EXERCISE REQUIREMENTS: When a line of the entries contains the word "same", report that line.

[DATA SUPPLIED — start]

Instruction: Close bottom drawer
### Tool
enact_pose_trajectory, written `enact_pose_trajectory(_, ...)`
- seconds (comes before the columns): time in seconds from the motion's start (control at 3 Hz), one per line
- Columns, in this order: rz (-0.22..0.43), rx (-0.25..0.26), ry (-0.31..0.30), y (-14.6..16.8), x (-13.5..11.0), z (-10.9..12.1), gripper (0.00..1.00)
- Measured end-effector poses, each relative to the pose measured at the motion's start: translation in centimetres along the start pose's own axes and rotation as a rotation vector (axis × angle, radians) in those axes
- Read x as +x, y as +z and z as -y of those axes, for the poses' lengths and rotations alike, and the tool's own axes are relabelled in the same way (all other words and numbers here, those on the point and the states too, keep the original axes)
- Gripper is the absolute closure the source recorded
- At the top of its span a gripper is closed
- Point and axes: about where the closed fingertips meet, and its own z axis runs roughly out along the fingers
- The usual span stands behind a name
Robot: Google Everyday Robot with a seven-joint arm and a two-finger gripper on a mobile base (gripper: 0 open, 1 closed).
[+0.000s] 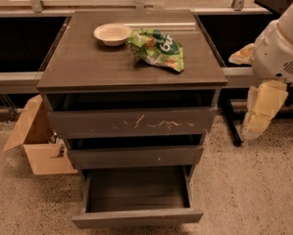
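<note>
Camera view: grey-brown wooden bottom drawer (137, 199) open, six o'clock.
Our cream gripper (261, 112) hangs at three o'clock; its grip we cannot tell.

Gripper (257, 119) right of cabinet (87, 62); bottom drawer (136, 218) front unobstructed.
</note>
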Motion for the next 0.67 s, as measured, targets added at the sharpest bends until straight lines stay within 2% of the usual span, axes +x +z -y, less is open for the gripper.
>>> enact_pose_trajectory(0.67,0.057,-0.153,-0.005,8.9,0.4,-1.5,0.0)
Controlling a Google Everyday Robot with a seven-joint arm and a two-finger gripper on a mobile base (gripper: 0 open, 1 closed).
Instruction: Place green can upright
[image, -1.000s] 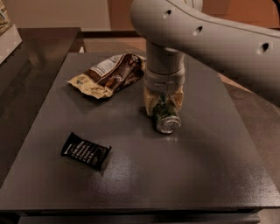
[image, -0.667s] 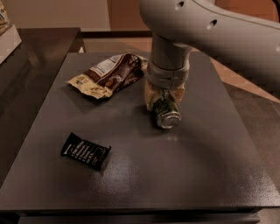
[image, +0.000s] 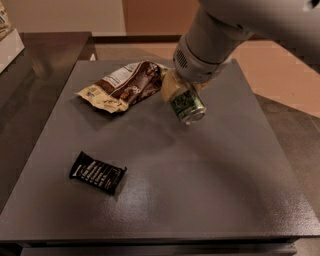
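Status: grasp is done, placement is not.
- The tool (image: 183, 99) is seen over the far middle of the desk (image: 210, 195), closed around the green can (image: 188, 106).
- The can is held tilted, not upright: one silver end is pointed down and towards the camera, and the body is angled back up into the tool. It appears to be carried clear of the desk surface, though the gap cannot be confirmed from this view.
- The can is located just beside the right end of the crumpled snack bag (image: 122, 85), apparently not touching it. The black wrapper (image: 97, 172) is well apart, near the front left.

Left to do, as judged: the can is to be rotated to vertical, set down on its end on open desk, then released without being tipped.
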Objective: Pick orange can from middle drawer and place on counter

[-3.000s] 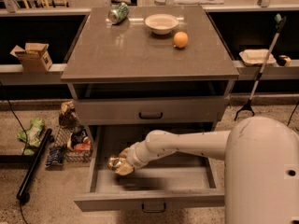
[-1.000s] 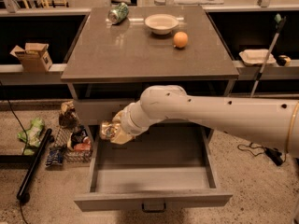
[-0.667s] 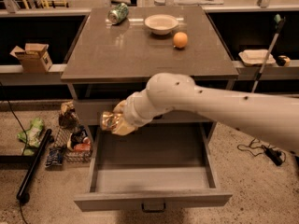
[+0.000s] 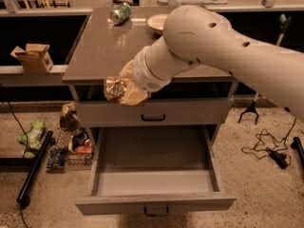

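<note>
Claw (image 4: 124, 91) clamped on the orange can (image 4: 114, 88), pale fingers (image 4: 135, 95) wrapped round its right side. Can is in the air at the front-left edge of the counter (image 4: 102, 46), roughly level with the slab's lip and in front of the top drawer front (image 4: 190, 112) with the black handle. Not touching the counter as far as I can tell.

Middle drawer (image 4: 156, 204) below is pulled wide open and nothing shows inside it. Pick half reads as done: can is out and well above the drawer.

Left to do: carry it up over the edge, set it on the slab, release, back the arm off. My estimate is about two-thirds through.

Landing space: front half of the counter shows nothing on it. Green can (image 4: 120, 12) lies on its side at back-left. Bowl (image 4: 156, 22) sits at back-centre, partly hidden by the arm. Both are well apart from the front edge.

Risk: the can's sides look dented, so it may not stand flat on release.
</note>
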Action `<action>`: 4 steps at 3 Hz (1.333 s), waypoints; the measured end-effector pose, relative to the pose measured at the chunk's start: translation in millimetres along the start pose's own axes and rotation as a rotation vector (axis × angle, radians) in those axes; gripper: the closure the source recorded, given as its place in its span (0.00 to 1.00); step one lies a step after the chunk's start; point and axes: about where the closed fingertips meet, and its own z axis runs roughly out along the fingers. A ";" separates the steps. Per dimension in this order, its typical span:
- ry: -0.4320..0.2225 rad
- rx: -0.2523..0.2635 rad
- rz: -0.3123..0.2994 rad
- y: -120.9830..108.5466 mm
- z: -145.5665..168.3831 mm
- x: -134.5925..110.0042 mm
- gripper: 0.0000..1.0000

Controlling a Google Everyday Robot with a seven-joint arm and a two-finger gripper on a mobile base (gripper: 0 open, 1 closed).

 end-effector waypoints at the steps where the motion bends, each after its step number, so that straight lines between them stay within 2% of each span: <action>1: -0.006 0.002 0.004 -1.9 -0.1 -1.4 1.00; 2: -0.030 -0.004 -0.018 -27.9 5.4 -13.6 1.00; 3: -0.038 -0.039 -0.042 -77.4 35.9 -28.7 1.00; 4: -0.073 -0.015 0.001 -133.2 67.5 -40.0 1.00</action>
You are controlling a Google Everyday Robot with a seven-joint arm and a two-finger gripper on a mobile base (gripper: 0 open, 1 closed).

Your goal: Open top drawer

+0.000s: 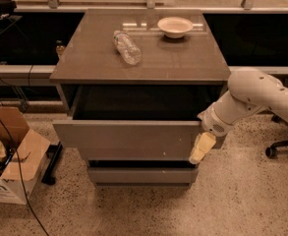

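You see the matte grey, flat top drawer (129,139) standing open. The cream gripper (202,149) hangs at its right end; apart or together, you cannot tell.

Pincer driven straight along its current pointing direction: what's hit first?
The pincer, at the right end of the top drawer, points down and slightly left. Probably the floor first; the lower drawer front looks set further back, but depth is unclear.
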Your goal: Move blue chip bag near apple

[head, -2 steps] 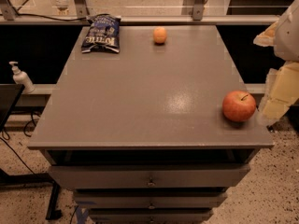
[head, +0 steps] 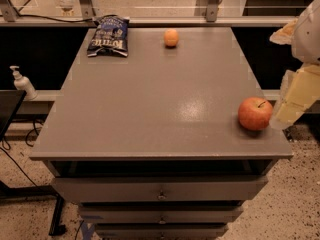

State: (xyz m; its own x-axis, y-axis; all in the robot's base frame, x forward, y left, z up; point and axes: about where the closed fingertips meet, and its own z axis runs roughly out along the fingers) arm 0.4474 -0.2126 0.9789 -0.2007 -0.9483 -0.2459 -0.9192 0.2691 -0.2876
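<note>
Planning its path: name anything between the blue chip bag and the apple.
Nothing visible: bare tabletop from blue chip bag to apple. The small orange fruit sits off that line; the gripper hangs beside the apple.

Grey counter (head: 150, 109) above a stack of drawers (head: 160, 190). Near its far edge, a small pale orange fruit (head: 171, 37). Off to the left, a white pump bottle (head: 21, 82) on a ledge, cables (head: 12, 154) below. Speckled floor (head: 285, 209). Tool (head: 286, 113) just past the counter's right edge.
</note>
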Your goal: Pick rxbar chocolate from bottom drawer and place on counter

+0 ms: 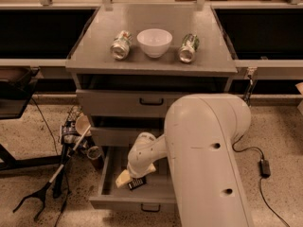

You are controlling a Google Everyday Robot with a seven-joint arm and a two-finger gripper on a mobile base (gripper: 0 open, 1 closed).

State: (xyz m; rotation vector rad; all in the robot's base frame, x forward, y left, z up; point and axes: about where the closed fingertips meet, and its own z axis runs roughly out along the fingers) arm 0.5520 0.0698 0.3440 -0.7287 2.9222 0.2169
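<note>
The bottom drawer is pulled open, a shallow grey tray low in the camera view. My gripper reaches down into it from my big white arm. The rxbar chocolate, a small dark bar with pale stripes, lies at the gripper's tip on the drawer floor. I cannot tell whether it is held. The counter is the grey top of the cabinet, far above the gripper.
A white bowl stands mid-counter between two shiny cans lying on their sides. The two upper drawers are slightly open. A grabber tool and cables lie on the floor at left, a power brick at right.
</note>
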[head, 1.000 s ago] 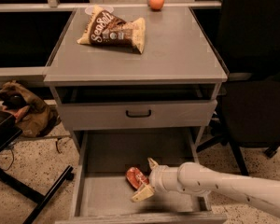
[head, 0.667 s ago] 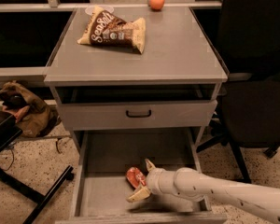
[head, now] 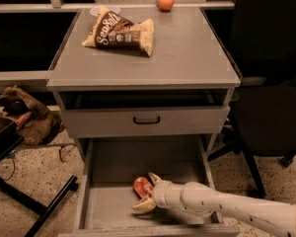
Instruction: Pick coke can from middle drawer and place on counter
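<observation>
The coke can (head: 141,185) is a small red can lying on the floor of the open middle drawer (head: 106,204), near its middle. My gripper (head: 147,191) reaches in from the right on a white arm, its two cream fingers spread on either side of the can's right end. The fingers are open around the can, not closed on it. The counter (head: 187,53) is the flat grey top of the cabinet above.
A brown-and-cream snack bag (head: 119,32) lies on the counter's back left, an orange fruit (head: 165,1) at its back edge. A shut drawer front with a black handle (head: 146,120) sits above the open drawer. A black chair (head: 271,98) stands right, a brown bag (head: 24,115) left.
My gripper has moved left along the drawer floor, closing in on the can until its fingers straddle it. The can has not moved.
</observation>
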Action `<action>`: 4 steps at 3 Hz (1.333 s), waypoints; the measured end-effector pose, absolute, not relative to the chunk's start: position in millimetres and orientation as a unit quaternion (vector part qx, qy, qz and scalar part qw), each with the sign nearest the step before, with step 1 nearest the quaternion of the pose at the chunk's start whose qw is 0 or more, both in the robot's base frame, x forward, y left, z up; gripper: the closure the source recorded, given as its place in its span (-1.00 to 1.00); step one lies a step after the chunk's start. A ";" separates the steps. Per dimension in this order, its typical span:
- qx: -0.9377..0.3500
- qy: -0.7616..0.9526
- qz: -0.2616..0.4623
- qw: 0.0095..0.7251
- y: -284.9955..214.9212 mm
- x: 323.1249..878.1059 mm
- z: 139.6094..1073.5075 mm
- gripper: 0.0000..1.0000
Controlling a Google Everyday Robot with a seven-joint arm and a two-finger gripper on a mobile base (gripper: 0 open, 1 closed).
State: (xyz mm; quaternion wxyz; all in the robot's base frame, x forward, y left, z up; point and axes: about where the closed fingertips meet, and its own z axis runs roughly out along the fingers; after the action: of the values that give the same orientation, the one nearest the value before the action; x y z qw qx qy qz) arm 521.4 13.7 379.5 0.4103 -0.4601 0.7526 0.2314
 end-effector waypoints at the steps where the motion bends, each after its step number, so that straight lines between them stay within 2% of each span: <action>1: -0.460 0.753 0.231 0.410 13.8 521.4 379.5 -0.16; 3: -0.462 0.743 0.251 0.415 16.7 520.8 401.0 0.77; 4: -0.474 0.712 0.269 0.443 13.7 525.4 455.2 1.00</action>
State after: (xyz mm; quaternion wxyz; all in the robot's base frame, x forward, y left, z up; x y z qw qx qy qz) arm 525.4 13.7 455.2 0.4426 -0.4741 0.7121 0.2688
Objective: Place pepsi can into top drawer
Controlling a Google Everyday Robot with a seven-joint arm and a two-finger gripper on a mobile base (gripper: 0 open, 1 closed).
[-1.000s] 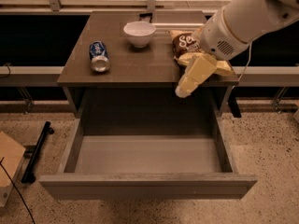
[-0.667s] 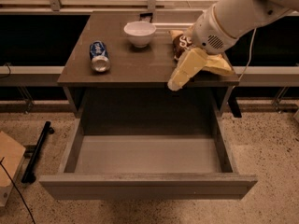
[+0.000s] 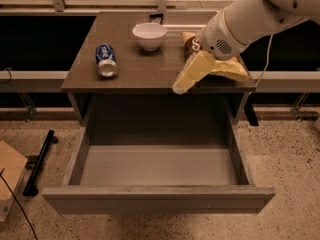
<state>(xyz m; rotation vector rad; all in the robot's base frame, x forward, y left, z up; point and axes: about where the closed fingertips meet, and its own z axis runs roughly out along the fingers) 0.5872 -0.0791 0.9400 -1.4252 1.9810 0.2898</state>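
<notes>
The pepsi can [image 3: 106, 60], blue with silver ends, lies on its side on the left part of the brown table top [image 3: 135, 71]. The top drawer [image 3: 160, 199] below the table is pulled fully out, and its pale grey floor [image 3: 160, 165] shows nothing in it. My gripper [image 3: 210, 82], with yellowish fingers [image 3: 190, 74], hangs open and holds nothing over the table's front right edge. It is well to the right of the can. The white arm [image 3: 250, 19] comes in from the upper right.
A white bowl [image 3: 149, 35] stands at the back middle of the table. A brown-and-yellow chip bag [image 3: 189, 40] lies right of it, mostly hidden by my arm. On the floor at the left lie a black bar [image 3: 40, 161] and a piece of cardboard [image 3: 10, 176].
My gripper has moved left along the table's front edge, toward the middle. The can, bowl and drawer have not moved.
</notes>
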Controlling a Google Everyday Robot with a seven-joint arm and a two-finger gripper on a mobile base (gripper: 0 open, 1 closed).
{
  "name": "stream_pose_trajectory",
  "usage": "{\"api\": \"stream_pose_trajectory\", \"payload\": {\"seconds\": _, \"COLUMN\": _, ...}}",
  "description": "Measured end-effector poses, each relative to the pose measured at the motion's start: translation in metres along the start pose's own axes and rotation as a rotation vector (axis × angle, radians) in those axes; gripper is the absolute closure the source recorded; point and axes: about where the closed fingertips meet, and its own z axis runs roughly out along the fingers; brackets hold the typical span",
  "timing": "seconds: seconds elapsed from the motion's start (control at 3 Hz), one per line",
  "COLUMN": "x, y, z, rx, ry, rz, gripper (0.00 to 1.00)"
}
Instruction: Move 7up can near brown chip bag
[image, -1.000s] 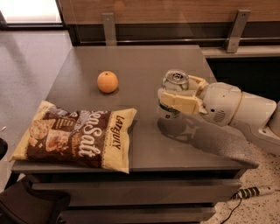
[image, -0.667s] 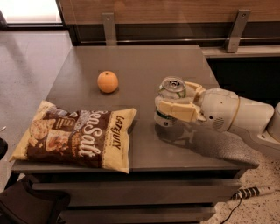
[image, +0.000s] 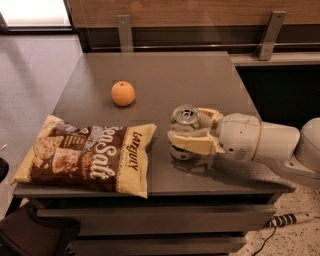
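Note:
The 7up can (image: 184, 119) stands upright on the grey table (image: 165, 75), just right of the brown chip bag (image: 90, 156); its silver top shows, its body is mostly hidden by the fingers. My gripper (image: 187, 131) reaches in from the right and is shut on the can, one cream finger (image: 192, 142) in front of it and one behind. The bag lies flat at the table's front left, its right edge a short gap from the can.
An orange (image: 123, 93) sits on the table behind the bag. A wooden wall with metal brackets (image: 125, 31) runs along the far edge. The table's front edge is close below the can. A power strip (image: 285, 220) lies on the floor at right.
The gripper has carried the can to the left and lowered it toward the table, ending close to the bag's right edge. The bag and orange have not moved.

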Motion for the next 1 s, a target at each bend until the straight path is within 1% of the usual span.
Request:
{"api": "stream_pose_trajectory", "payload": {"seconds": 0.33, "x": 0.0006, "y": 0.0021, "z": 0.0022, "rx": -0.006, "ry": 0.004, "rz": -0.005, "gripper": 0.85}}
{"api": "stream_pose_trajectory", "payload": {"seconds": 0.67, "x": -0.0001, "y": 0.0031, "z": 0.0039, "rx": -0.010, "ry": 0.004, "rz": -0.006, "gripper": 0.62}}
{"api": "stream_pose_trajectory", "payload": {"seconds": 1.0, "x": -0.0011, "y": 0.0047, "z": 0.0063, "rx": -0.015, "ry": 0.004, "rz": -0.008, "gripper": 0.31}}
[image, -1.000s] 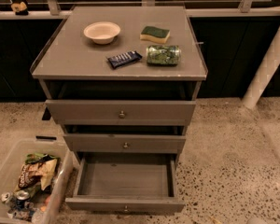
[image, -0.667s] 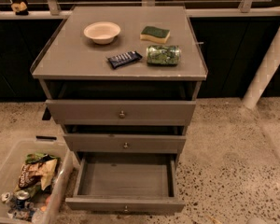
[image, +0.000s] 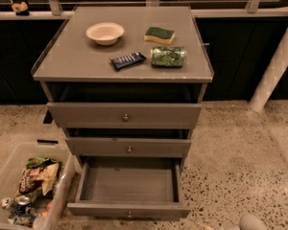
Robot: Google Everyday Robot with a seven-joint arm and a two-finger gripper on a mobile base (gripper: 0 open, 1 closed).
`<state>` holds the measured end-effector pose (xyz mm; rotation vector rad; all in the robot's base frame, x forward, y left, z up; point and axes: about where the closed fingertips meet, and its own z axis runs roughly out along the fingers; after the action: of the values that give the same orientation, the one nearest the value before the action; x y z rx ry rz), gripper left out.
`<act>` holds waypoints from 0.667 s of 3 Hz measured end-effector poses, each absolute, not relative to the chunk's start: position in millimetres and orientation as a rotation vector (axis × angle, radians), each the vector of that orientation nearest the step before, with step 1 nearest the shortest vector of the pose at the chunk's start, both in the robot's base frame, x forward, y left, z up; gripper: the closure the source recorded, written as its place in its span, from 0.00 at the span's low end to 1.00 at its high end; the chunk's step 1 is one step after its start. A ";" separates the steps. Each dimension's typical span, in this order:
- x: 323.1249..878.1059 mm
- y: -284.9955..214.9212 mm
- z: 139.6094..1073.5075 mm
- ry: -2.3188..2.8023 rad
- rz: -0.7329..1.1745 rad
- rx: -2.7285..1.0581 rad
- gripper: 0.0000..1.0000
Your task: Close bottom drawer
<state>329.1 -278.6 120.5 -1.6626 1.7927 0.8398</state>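
The bottom drawer (image: 128, 209) of the grey cabinet is pulled far out. Its shallow grey box interior (image: 128, 180) is empty, and its small round knob (image: 129, 214) shows on the flat front near the lower edge of the view. The middle drawer (image: 128, 147) sticks out slightly and the top drawer (image: 125, 115) a little further than that. Only a grey rounded tip of my gripper (image: 252, 222) shows, at the bottom right corner. It is low over the floor, to the right of the bottom drawer front and apart from it.
The cabinet top holds a white bowl (image: 105, 32), a green-and-yellow sponge (image: 159, 34), a dark blue snack bar (image: 128, 60) and a green packet (image: 168, 56). A clear bin (image: 62, 186) of snacks and cans stands at the left of the drawer. A white post (image: 278, 66) slants at the right.
The grey tip of my gripper has come into view at the bottom right corner. The drawers and the things on the cabinet have not moved.
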 end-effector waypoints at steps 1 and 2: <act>313.6 -250.8 139.3 1.584 0.854 -1.793 0.00; 298.4 -234.6 157.3 1.423 0.851 -1.841 0.00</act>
<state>298.4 -234.6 157.3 -1.8414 1.4235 0.8507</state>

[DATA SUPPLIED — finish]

OUTPUT OF THE EXERCISE:
- Read x as +x, y as +z and z as -y of those axes, for the poses' lengths and rotations alike, and the tool's own axes are relabelled in the same way (all other words and numbers here, those on the point and the states too, keep the original axes)
State: (xyz mm; quaternion wxyz; all in the robot's base frame, x forward, y left, z up; point and axes: about where the closed fingertips meet, and its own z axis runs roughly out along the fingers; after the action: of the values that give the same orientation, the one nearest the value before the action; x y z qw qx qy qz) arm 521.4 13.7 379.5 0.4103 -0.4601 0.7526 0.2314
`<state>` holds the measured end-effector pose (xyz mm; rotation vector rad; all in the robot's base frame, x forward, y left, z up; point and axes: about where the closed fingertips meet, and its own z axis runs roughly out along the fingers; after the action: of the values that give the same orientation, the one nearest the value before the action; x y z rx ry rz), gripper left out.

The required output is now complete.